Daisies (Věra Chytilová, 1966)
Two spoiled Czech vixens named Marie (Jitka Cerhová and Ivana Karbanová) faced with a world spinning out of control into war, decide their best course of action is to face off against bourgeois civilized society with its own tools – pure indulgence and decadence.
Another oddball entry (that I’d never heard of before, which is was a big reason I didn’t wanna miss it) from that admirably irreverent chick duo behind the DeuXX film series that’s found its way over to the trendy new theater in Montreal’s Mile End hood (where they let you take your drink with you into the theater – always a plus, in my book), Cinema Moderne, Daisies is shot in a wildly hyperactive and experimental manner, with scenes chaotically falling into each other (switching haphazardly between black and white and color, with all sorts of cinematic tricks going on), as the girls frolic through their amusing journeys, such as repeatedly picking up older wealthy looking men who treat them to smorgasbords of food (massive food consumption, while not on the order of, say, Marco Ferrari’s La Grande Bouffe is one of the grotesqueries director Chytilová loves wallowing in in the film) before the Maries, soon growing bored (and realizing expected sex is on the horizon), manage to goad each of the clueless guys onto the next train out of town (though occasionally ending up stuck on the train themselves, waving goodbye to their elderly confused john standing on the platform), crash a posh 1920’s-style nightclub and cause chaos, and find various other indulgent adventures to stumble upon (such as getting dunked in water like witches after coming upon a huge feast set up in an empty warehouse, where they eat all the food and destroy the entire place, chandelier and all).

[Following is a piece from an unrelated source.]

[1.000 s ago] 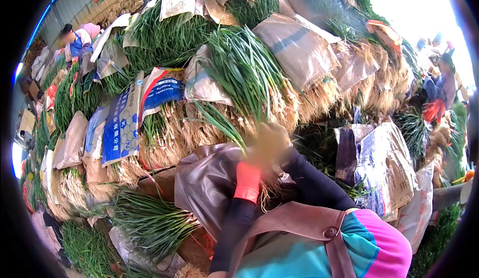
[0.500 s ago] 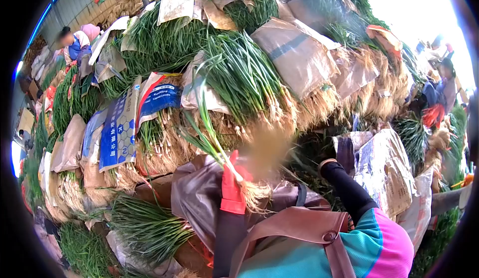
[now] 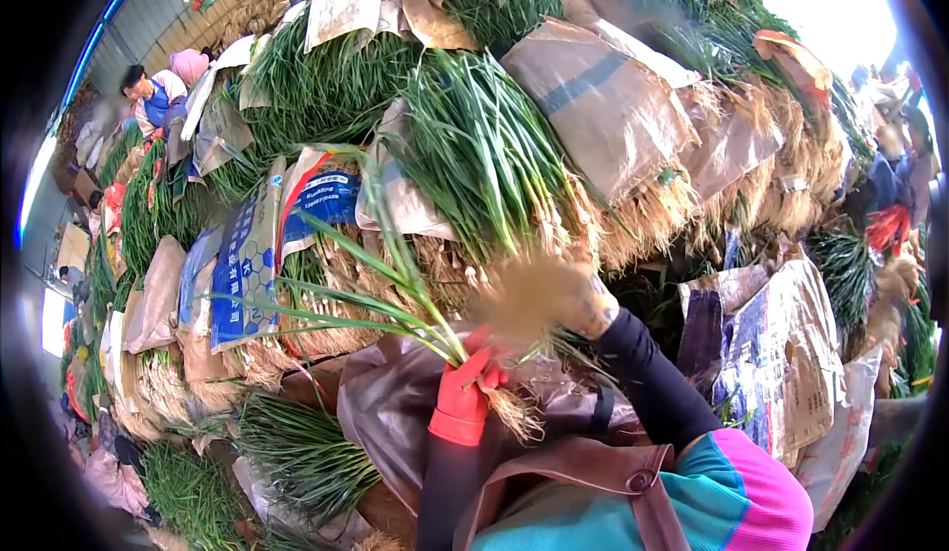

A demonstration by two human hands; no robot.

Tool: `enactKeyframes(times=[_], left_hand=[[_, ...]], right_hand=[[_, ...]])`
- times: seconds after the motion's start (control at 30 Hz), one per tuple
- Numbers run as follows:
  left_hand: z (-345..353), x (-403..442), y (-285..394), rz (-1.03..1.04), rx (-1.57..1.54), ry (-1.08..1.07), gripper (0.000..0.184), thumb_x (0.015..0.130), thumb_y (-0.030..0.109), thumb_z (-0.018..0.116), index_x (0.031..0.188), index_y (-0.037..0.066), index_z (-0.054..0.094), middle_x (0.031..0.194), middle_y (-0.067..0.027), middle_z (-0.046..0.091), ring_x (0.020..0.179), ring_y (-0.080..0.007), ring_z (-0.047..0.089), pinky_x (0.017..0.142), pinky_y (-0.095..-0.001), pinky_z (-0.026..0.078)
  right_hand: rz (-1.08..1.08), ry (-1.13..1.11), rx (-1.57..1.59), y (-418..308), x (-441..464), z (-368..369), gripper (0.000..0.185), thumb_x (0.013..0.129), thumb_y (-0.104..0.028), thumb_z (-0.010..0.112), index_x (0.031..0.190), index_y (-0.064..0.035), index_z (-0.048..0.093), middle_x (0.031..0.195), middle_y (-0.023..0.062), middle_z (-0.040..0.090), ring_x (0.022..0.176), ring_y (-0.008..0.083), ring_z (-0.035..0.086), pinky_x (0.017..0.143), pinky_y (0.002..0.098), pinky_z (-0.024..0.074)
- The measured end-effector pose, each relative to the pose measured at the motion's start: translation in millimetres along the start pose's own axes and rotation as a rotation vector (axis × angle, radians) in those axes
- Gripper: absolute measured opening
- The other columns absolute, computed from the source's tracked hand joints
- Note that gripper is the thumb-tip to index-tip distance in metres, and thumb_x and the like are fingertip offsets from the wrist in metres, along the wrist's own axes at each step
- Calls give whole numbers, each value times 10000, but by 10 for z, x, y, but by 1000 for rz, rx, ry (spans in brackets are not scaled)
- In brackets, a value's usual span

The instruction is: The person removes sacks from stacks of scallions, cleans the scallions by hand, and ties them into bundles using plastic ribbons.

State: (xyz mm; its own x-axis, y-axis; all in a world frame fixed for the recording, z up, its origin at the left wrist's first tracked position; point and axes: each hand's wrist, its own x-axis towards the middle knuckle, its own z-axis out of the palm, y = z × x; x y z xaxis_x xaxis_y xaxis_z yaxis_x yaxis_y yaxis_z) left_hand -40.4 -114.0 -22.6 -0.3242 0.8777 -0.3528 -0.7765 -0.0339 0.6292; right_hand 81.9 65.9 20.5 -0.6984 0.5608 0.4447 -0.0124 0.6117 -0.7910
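My left hand (image 3: pixel 469 385), in a red glove, is closed around a few green onions (image 3: pixel 443 334). Their long leaves fan out to the upper left, and pale stringy roots hang below the glove at right. My right hand (image 3: pixel 593 310), in a light, stained glove, is raised beside the roots of the piled onions. A brown blurred spot on the lens hides its fingers, so I cannot make out what they hold. Just beyond both hands, a big bundle of green onions (image 3: pixel 484 146) lies on the heap with its roots toward me.
Stacked onion bundles rise in front, partly covered by brown paper sacks (image 3: pixel 603 106) and a blue printed sack (image 3: pixel 242 274). Another bundle (image 3: pixel 306 447) lies at lower left. A brown apron (image 3: pixel 386 403) covers my lap. Other people (image 3: pixel 153 96) are at far left and right.
My right hand has come up and left, toward the onion roots. The onions in my left hand have tilted further left, their leaves spreading wider. The view has shifted slightly.
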Motion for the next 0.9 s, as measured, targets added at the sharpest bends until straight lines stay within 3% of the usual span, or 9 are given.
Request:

Apparently a milestone of the Czech New Wave (like the French New Wave, it was led by a number of bold, experimentally-minded auteurs moving away from the established norms of the film industry, representing a shared international epiphany in which youth fighting back against the repressive adult political systems was what mattered most), while I can – and do — admire the 76 minute cinematic smorgasbord Daisies for its whimsical style (with crazy moments such as having the screen suddenly fragmenting as the Marie’s cut it apart with scissors) and underlying political underpinnings (with its ironic presentation of female ‘indulgence’ being a key to feminist victory), yet, at the same time, from today’s perspective, in which the ruling mode of consumerism has molded its entire base (including many of those who believe they’re rebelling) into creatures of narcissism and self-involved indulgence, it becomes harder not to see this perspective as, at the least naïve (and counterproductive to any real societal change), and at worst, one of the systemic problems.
Overall, though, glad I saw it, if simply to enjoy on the level of cinematic fun, and another worthy entry in the DeuXX series!